Problem statement: Whenever a line below holds the word "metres", copy that line.

[The data Boundary: Start]

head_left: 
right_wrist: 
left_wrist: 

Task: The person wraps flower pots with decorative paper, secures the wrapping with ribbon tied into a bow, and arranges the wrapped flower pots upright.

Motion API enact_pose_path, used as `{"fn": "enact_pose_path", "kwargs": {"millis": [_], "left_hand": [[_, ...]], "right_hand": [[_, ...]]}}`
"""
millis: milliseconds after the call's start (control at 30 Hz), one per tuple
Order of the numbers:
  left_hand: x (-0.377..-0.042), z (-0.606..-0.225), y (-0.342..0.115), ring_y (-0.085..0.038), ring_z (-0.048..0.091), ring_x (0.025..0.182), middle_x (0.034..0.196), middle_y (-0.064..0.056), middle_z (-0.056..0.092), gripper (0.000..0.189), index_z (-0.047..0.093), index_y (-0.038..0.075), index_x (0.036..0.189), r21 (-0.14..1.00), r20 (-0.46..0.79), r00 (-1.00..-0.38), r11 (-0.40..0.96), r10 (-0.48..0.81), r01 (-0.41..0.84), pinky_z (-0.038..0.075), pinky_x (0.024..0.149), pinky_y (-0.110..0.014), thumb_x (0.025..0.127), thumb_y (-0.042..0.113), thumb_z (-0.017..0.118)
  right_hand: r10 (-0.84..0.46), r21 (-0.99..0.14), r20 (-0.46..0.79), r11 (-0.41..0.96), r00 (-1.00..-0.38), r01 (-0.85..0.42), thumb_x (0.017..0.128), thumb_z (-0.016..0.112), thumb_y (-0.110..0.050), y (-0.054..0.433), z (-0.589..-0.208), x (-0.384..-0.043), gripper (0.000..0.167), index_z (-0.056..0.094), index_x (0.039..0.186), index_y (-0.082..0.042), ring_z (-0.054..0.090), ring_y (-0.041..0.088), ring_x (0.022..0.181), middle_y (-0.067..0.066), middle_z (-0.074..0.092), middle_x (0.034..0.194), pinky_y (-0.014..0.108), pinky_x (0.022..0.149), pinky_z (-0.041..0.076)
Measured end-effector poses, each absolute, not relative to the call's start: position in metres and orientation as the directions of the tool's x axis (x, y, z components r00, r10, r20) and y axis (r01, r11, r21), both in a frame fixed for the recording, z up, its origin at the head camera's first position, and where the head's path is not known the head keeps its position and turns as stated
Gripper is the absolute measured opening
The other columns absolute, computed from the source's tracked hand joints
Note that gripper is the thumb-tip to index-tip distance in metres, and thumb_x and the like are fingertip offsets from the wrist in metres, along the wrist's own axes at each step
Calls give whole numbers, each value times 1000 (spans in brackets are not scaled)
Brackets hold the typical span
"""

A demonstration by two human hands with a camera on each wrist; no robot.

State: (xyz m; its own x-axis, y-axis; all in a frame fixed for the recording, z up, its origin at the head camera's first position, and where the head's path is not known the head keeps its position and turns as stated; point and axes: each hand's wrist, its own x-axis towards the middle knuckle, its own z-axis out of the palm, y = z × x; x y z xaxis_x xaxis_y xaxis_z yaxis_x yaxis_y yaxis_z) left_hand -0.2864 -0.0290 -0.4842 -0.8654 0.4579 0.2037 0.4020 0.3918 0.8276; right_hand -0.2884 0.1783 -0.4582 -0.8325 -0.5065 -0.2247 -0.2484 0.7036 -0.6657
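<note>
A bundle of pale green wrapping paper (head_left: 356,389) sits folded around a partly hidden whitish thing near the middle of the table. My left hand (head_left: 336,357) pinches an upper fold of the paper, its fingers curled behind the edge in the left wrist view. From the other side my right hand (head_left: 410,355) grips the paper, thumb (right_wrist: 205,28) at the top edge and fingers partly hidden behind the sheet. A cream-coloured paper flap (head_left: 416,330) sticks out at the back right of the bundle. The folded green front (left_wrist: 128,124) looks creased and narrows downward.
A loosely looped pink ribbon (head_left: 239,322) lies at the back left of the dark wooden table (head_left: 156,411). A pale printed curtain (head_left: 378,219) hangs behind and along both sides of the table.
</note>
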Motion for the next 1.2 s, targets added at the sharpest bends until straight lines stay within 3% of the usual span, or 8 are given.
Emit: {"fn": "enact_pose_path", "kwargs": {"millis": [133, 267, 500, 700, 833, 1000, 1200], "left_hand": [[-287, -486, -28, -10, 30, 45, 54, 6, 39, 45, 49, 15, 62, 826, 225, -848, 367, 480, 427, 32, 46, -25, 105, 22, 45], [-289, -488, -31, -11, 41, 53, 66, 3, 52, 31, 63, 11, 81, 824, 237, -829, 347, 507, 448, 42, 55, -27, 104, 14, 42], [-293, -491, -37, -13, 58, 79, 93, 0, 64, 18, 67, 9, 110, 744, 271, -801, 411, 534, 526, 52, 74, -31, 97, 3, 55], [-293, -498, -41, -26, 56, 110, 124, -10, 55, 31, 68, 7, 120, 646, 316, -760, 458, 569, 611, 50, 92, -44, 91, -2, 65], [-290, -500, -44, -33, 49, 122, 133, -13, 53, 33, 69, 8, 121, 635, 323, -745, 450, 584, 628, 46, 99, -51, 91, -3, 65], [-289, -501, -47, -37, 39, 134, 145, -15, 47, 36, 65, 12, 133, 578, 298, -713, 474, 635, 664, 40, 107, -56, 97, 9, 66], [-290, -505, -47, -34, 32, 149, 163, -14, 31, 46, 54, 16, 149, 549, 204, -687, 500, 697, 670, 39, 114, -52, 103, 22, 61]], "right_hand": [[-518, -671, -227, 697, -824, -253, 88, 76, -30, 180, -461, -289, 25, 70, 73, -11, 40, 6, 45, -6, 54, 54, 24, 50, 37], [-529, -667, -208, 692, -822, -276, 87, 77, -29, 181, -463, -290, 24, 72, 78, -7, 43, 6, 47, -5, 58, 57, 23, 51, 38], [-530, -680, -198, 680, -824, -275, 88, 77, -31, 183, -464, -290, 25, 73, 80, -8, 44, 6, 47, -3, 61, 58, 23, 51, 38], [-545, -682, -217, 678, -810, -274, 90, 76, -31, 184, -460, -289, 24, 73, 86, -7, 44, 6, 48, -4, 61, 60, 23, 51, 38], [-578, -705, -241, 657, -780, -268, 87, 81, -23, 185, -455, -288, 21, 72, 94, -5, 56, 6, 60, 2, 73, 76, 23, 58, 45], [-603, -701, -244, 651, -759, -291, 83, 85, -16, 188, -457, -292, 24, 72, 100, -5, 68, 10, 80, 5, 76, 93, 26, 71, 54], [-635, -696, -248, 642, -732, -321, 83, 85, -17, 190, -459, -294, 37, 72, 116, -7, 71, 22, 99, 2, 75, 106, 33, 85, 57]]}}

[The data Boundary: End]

Solution to this exercise:
Measured end-effector poses, each absolute, not relative to the call's start: position in metres and orientation as the directions of the tool's x axis (x, y, z components r00, r10, r20) and y axis (r01, r11, r21), both in a frame fixed for the recording, z up, its origin at the head camera's first position, and where the head's path is not known the head keeps its position and turns as stated
Note that gripper is the thumb-tip to index-tip distance in metres, and thumb_x and the like are fingertip offsets from the wrist in metres, along the wrist's own axes at each step

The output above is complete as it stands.